Le problème persistant de sur liquidité du marché marocain revient sans cesse comme un sérieux point de blocage au développement futur d'une épargne populaire. En effet lors des récentes introductions le taux de satisfaction des personnes physiques n'a jamais dépassé les 10% avec même un point critique atteint lors de l'arrivé de la société Involys où 2 857 635 actions furent demandées par les particuliers pour seulement 50 909 offertes soit un recors de sous satisfaction des souscripteurs avec un décevant taux moyen de satisfaction de la demande de 1.78%.
Ces résultats successifs peuvent sembler de première abord comme une forte confiance des investisseurs dans la qualité du papier proposé et donc qui devrait naturellement encourager le public à suivre le développement actuel du marché financier marocain mais à y regarder de plus près cela pourrait au contraire provoquer une désaffection des marocains pour les nouvelles introductions compte tenu d'une satisfaction toujours décevante. Ce résultat contradictoire de favoriser les entreprises marocaines à entrer en bourse à travers des incitations fiscales de réduction d'impôts sur les sociétés allant de 25% pour une cession de titres à 50% pour une augmentation de capital sur une période de 3 ans (à condition de mettre au moins 20% du capital de l'entreprise en bourse, la prorogation de cet avantage au delà de la fin 2006 est d'ailleurs toujours en discussion au Ministère des Finances où l'on dit que le ministre de l'économie Fathallah Oualalou pourrait donner son accord pour 3 années supplémentaires)et la faiblesse du nombre de personnes physiques satisfaites à chaque introduction en l'absence de seuil minimal de satisfaction pourrait au final conduire à l'échec de l'entré des prochains prétendants.

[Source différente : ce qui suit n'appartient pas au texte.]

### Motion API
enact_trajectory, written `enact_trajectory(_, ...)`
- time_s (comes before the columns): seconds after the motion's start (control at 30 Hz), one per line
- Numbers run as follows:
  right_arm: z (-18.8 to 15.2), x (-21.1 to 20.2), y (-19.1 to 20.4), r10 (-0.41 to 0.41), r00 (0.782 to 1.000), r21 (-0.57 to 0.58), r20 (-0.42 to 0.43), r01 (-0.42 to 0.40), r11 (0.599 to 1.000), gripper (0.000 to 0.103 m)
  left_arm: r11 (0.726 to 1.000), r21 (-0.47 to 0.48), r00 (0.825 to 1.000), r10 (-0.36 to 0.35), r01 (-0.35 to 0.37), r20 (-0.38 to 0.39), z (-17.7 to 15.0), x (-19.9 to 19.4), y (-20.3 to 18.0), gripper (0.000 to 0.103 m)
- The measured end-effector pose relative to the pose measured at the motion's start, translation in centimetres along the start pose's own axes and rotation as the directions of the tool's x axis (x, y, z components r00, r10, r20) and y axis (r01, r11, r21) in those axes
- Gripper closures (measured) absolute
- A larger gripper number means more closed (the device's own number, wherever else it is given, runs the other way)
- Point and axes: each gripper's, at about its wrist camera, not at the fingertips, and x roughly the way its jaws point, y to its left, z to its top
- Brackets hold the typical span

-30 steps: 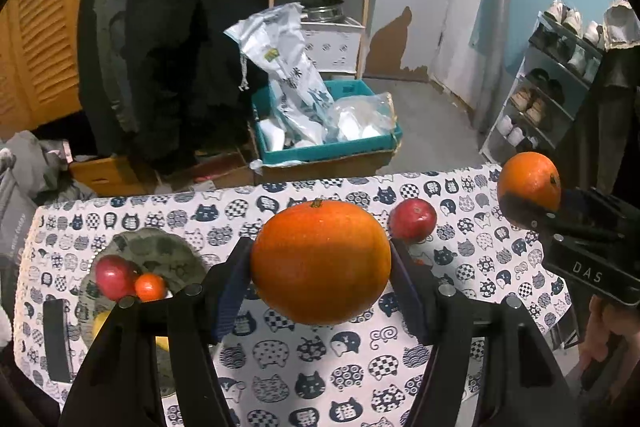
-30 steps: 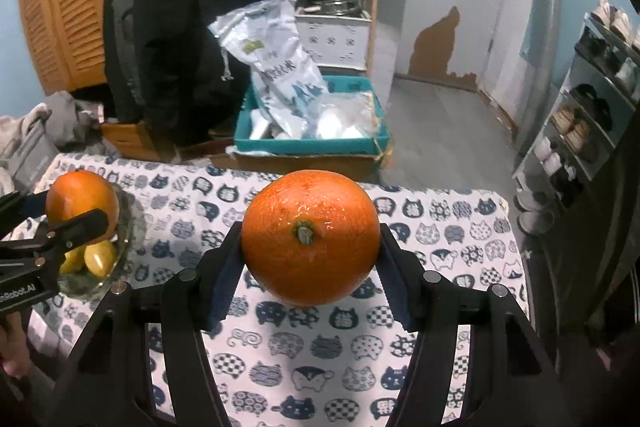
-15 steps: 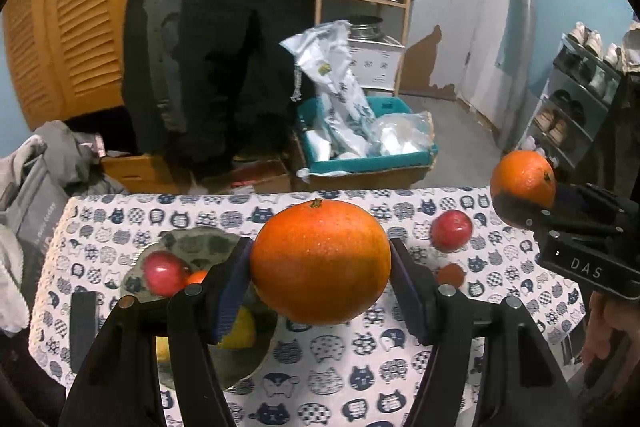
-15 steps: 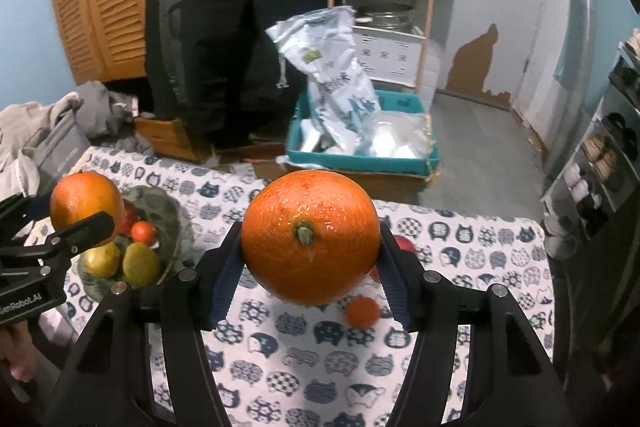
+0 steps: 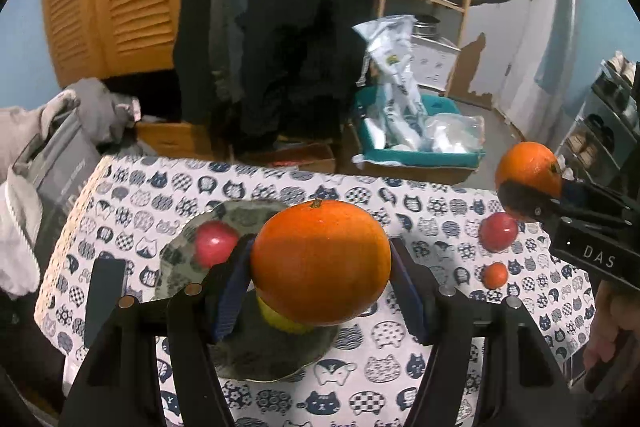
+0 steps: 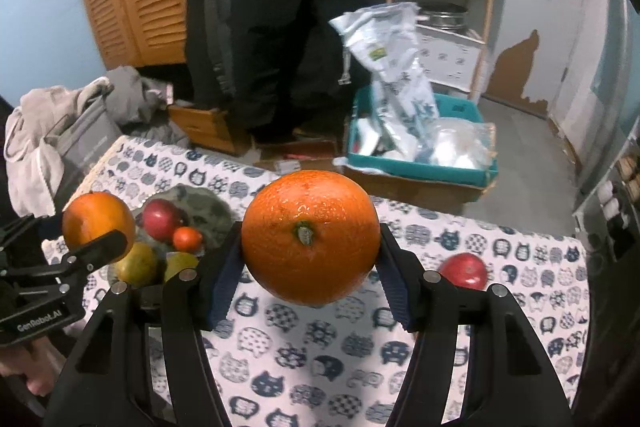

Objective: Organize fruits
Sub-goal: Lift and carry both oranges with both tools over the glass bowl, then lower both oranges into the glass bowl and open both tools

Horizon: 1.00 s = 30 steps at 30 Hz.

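Observation:
My left gripper (image 5: 320,263) is shut on a large orange (image 5: 320,259) and holds it above the grey plate (image 5: 180,247). The plate holds a red apple (image 5: 214,243) and a yellow fruit (image 5: 280,319) partly hidden under the orange. My right gripper (image 6: 310,239) is shut on a second large orange (image 6: 310,235) above the middle of the table. In the right wrist view the plate (image 6: 208,207) also shows a small tangerine (image 6: 187,239) and two yellow-green fruits (image 6: 136,265). A red apple (image 5: 498,231) and a small tangerine (image 5: 495,275) lie on the cat-print cloth (image 5: 400,203).
The table's far edge drops to the floor, where a teal box (image 5: 416,157) with bags stands. A grey bag and clothes (image 5: 52,155) lie at the left edge. A dark phone-like slab (image 5: 104,291) lies left of the plate.
Both grippers have moved left with their oranges. The left orange now hangs over the plate, and the plate shows larger and nearer the centre in both views.

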Motion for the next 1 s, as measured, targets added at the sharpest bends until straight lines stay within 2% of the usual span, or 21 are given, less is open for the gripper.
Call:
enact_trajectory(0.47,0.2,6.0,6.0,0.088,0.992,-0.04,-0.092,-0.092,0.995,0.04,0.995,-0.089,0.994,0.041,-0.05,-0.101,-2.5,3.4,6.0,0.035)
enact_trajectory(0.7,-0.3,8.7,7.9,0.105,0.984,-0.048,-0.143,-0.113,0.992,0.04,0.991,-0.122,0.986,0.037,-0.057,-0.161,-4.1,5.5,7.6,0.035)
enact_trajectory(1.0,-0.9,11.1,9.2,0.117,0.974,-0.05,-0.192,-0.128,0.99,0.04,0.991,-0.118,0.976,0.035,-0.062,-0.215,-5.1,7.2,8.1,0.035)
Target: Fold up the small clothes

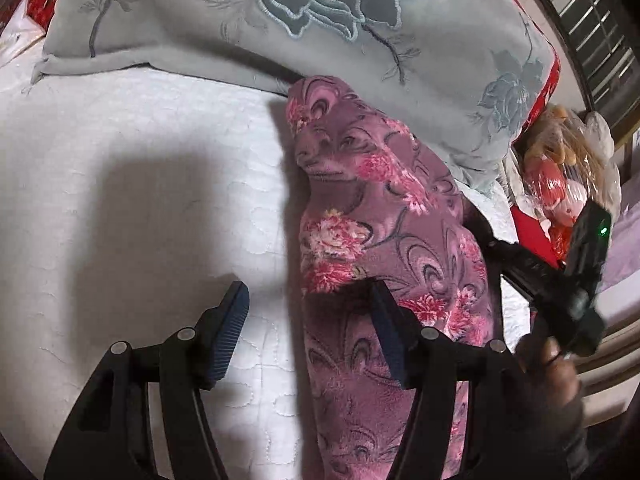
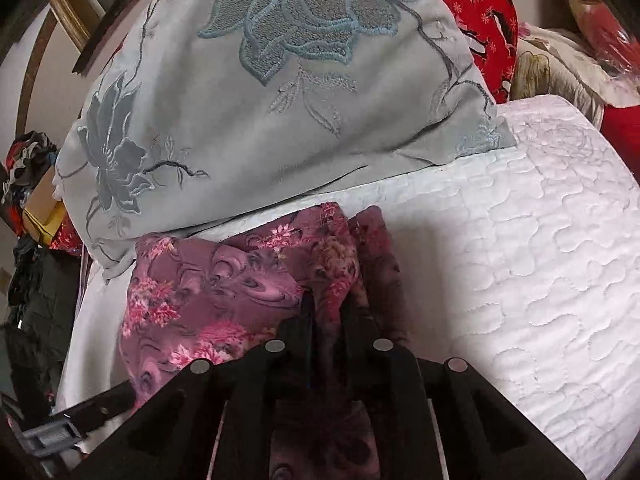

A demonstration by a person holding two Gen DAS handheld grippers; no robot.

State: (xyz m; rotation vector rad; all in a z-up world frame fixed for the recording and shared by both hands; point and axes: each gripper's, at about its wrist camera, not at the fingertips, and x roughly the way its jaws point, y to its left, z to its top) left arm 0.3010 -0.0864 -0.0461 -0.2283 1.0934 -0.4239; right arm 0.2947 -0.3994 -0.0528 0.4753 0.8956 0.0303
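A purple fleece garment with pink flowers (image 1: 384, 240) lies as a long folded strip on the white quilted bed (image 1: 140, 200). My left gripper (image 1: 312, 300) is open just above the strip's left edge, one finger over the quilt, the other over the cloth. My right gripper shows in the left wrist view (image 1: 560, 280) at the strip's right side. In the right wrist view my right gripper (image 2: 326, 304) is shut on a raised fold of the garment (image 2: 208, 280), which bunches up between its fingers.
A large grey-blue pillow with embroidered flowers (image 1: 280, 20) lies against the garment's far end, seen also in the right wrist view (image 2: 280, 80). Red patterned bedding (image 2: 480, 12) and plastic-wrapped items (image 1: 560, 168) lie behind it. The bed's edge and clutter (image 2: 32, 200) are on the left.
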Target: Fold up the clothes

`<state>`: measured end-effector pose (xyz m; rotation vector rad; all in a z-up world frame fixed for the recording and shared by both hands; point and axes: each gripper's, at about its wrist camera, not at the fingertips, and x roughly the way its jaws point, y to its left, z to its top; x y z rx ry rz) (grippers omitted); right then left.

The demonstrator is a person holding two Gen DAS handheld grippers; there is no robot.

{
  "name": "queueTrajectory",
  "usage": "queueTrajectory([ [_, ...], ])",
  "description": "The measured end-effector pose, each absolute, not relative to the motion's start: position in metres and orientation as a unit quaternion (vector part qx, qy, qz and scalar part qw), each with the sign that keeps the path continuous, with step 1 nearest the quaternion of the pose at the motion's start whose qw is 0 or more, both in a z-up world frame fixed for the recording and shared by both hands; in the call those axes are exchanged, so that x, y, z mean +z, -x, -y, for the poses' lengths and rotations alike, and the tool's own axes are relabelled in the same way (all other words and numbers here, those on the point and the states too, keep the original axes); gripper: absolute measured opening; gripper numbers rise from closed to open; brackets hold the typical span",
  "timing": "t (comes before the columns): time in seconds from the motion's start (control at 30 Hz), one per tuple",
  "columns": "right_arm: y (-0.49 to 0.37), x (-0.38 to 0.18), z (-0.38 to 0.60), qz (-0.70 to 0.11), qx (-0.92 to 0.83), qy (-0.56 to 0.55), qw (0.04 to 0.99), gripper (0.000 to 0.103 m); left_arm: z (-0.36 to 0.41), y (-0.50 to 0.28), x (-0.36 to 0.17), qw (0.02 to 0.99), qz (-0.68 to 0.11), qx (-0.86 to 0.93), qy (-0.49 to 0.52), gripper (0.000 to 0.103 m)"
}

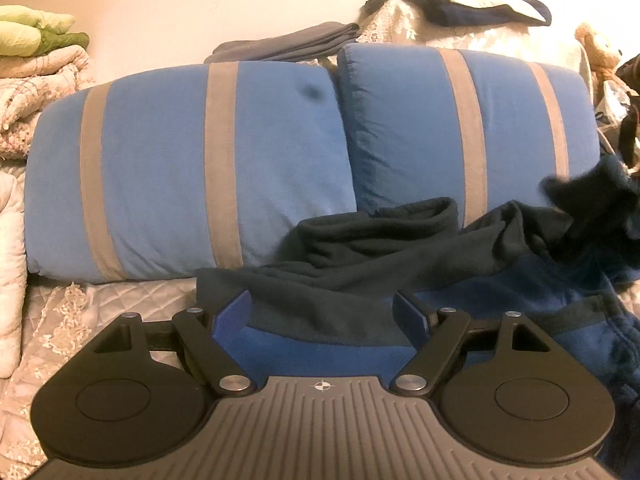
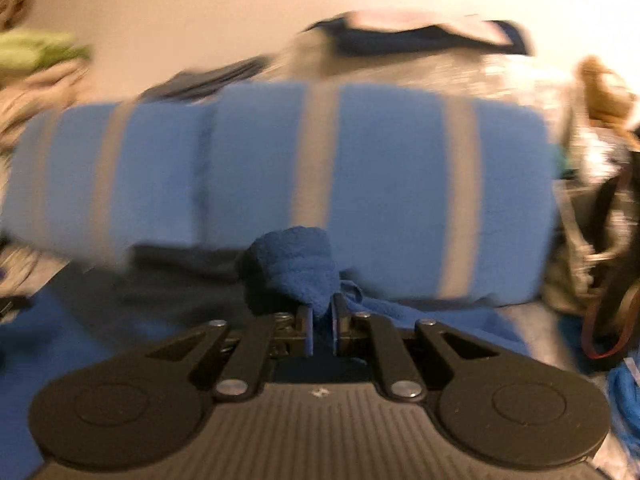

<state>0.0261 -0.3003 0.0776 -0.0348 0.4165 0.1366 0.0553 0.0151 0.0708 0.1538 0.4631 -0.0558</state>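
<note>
A dark blue fleece garment (image 1: 352, 304) with a dark grey lining lies crumpled on the bed in front of two blue pillows. My left gripper (image 1: 324, 312) is open, its jaws spread wide over the garment's near edge, holding nothing. In the right wrist view, which is motion-blurred, my right gripper (image 2: 322, 326) is shut on a bunched blue cuff of the garment (image 2: 294, 268) and holds it up in front of the pillows.
Two blue pillows with grey stripes (image 1: 192, 168) lean across the back of the bed. A quilted lace bedspread (image 1: 60, 320) covers the bed. Folded bedding with a green item (image 1: 32, 36) is stacked far left. More clothes (image 1: 460, 8) lie behind the pillows.
</note>
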Motion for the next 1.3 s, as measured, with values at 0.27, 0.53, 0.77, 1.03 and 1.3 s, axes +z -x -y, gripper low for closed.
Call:
queueTrajectory([
  [0.27,-0.007,0.049,0.216,-0.235,0.181,0.093,0.95,0.009,-0.036,-0.056,0.067,0.971,-0.235,-0.022,-0.044,0.079],
  [0.53,0.001,0.029,0.194,-0.246,0.237,0.134,0.93,0.009,-0.053,-0.06,0.065,0.97,-0.242,-0.009,-0.004,0.079],
  [0.77,0.003,0.024,0.195,-0.252,0.239,0.135,0.928,0.009,-0.055,-0.059,0.068,0.969,-0.245,-0.013,0.009,0.079],
  [1.03,0.006,0.027,0.188,-0.271,0.247,0.158,0.917,0.03,-0.057,-0.055,0.073,0.967,-0.251,-0.034,0.035,0.079],
  [1.3,0.031,0.028,0.172,-0.26,0.315,0.224,0.885,0.093,-0.061,-0.043,0.075,0.966,-0.248,-0.057,0.041,0.079],
])
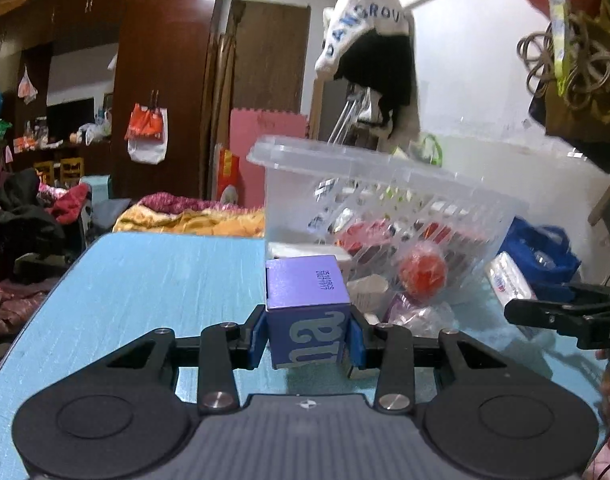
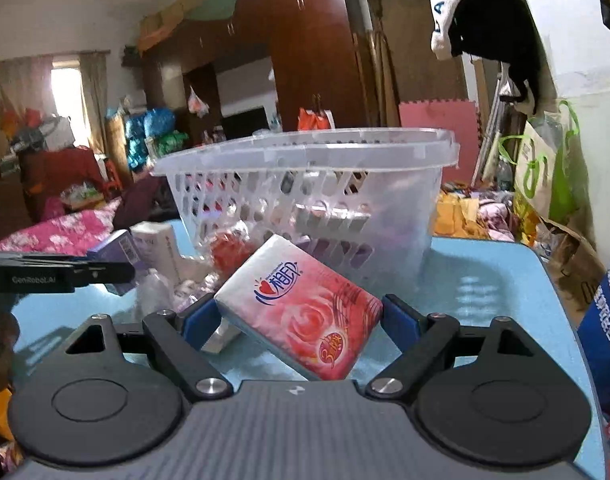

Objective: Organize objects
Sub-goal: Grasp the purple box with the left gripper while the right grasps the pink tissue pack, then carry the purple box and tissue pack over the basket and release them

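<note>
My left gripper [image 1: 309,338] is shut on a small purple box [image 1: 305,296] just above the blue table [image 1: 145,280]; both blue pads press its sides. My right gripper [image 2: 299,316] is shut on a pink-and-red tissue pack [image 2: 301,308], which sits tilted between the pads. Behind both stands a clear plastic basket [image 2: 305,148] with slotted walls. A red ball [image 1: 423,274] shows through the basket [image 1: 385,160] wall. The left gripper [image 2: 105,270] with the purple box [image 2: 121,246] is at the left of the right wrist view. The right gripper [image 1: 545,312] and tissue pack [image 1: 509,280] show in the left wrist view.
A white box [image 2: 161,240] and clear-wrapped small items [image 1: 417,314] lie between the grippers in front of the basket. A blue bag [image 2: 609,320] stands at the table's right edge. Beds, clothes and wardrobes fill the room behind. Bare table [image 2: 485,280] lies right of the basket.
</note>
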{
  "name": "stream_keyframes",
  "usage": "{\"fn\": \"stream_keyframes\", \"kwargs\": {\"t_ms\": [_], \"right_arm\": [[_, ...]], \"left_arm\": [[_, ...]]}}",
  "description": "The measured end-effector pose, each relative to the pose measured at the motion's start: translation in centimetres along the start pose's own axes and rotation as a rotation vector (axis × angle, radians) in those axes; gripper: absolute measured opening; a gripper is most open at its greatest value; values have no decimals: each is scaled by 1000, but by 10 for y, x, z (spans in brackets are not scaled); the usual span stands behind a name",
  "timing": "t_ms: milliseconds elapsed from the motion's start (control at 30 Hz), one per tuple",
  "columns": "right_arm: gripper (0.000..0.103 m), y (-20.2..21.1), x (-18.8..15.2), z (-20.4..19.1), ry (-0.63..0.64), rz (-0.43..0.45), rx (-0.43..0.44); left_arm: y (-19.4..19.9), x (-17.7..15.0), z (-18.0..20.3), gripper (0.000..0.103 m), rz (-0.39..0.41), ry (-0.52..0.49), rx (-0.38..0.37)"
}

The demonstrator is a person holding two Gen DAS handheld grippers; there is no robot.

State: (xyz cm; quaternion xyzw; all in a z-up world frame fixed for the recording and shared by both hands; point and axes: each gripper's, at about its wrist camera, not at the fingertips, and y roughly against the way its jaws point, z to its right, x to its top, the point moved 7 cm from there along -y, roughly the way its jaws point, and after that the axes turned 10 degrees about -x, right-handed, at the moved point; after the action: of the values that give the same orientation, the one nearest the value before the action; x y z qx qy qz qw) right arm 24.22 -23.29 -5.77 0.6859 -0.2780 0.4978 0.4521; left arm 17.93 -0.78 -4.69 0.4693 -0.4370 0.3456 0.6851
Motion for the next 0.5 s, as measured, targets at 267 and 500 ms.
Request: {"fn": "stream_keyframes", "kwargs": {"t_ms": [267, 500], "right_arm": [[89, 7, 6, 10, -52, 68, -17], [89, 36, 48, -6, -14, 140, 40]], "left_arm": [[21, 6, -3, 44, 96, 70, -55], [33, 57, 7, 44, 169, 52, -105]]}}
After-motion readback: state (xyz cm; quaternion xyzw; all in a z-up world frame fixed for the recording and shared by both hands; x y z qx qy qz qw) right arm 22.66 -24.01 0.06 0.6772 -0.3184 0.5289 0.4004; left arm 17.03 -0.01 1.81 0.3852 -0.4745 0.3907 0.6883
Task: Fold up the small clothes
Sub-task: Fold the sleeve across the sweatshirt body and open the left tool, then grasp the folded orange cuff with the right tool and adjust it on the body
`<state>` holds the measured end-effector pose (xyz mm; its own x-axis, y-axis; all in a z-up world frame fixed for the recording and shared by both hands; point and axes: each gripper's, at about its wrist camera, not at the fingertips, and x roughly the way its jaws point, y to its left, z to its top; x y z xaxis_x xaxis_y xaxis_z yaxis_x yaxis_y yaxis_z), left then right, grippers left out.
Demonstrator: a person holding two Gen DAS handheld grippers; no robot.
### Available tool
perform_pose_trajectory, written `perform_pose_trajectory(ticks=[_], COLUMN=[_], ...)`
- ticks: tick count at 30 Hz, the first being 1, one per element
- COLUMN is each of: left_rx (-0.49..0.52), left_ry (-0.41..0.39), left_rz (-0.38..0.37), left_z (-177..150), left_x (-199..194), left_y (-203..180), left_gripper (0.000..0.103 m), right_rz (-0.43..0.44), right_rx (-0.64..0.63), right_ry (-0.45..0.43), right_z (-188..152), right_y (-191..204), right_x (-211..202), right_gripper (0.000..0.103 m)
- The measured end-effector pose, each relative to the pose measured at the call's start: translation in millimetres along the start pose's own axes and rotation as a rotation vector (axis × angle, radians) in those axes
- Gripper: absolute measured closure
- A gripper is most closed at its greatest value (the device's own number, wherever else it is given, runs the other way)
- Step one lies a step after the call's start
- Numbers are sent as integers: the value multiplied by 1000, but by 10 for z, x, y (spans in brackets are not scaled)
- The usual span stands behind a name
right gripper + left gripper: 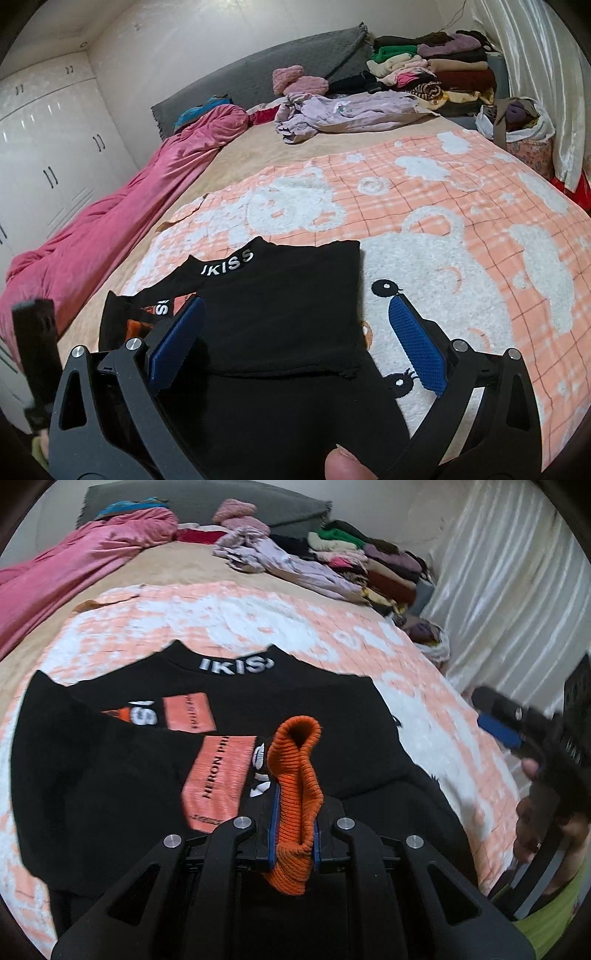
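Writing: we read "IKIS" in white on the collar of the black top [236,716] from the left wrist view, and "KISS" on the same collar from the right. An orange panel on it reads "HERON", the rest blurred.
Left tool: our left tool [293,843] has its blue pads pressed together on an orange ribbed cuff [295,786], which stands up out of the grip above the garment.
Right tool: our right tool [295,347] hangs low over the top with its jaws spread wide, gripping nothing; one blue pad is over the black cloth, the other over the blanket. A thumb [341,461] shows at its base.
Garment: the black top lies partly folded, collar away from us, on the peach-and-white blanket [461,206] on the bed.
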<state>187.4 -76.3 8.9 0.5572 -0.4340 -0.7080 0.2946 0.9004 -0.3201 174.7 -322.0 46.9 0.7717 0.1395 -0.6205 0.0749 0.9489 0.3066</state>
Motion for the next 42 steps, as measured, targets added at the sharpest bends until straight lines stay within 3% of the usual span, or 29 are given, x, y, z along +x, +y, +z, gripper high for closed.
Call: perform_pose_trajectory(ticks=[3,11,17,24,27,33,35,38,41,42], left_rx=[14,42,33,-23,-16,-125,-156,-167,-176,-180], left_ry=[18,62,15,-121,-186,-234,-245,-256,-255,-256], left_rz=[-32,-134,-148,92,279,327,316,326,314,312], left_z=[-47,-151,-99,129,185,279,291,281,286,288], left_x=[93,194,-31,-472,-616,-852,-916,-961,-962,-966], left_y=[-43,-143,-84,454,675,1084,1162,1206,1242,1253], left_gripper=[87,64,61,55,55,54,45,45,45,45], right_rz=[-10,-29,-16,107,115,104,103,91,99,115], right_rx=[12,46,27,-31,-52,-51,-56,-89,-123,-138], right_ry=[1,16,48,213,276,344,339,321,313,310], right_z=[5,-5,-56,-346,-532,-784,-803,-840,-860,-867], right_y=[-43,-151,-86,272,449,612,630,684,738,764], right_x=[14,78,154,478,614,796,821,836,857,851], right_gripper=[9,9,9,9,9,10,15,37,65,82])
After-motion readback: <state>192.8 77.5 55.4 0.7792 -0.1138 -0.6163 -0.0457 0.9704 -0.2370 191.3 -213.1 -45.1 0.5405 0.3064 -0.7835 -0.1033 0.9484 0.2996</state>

Après le retour de la taxe sur les plus values de 10% et la possible fin de l'avantage fiscale aux sociétés souhaitant entrer sur le marché marocain il ne faudrait pas que le désamour des particuliers du fait d'une satisfaction minimaliste et d'un manque d'informations de la part des entreprises viennent s'ajouter à ce scénario noir au moment où la bourse de Casablanca est sous le feux des projecteurs avec l'effet Addoha, la prochaine arrivé du groupe Chaabi, les nouveaux brokers agréés et le futur marché à terme.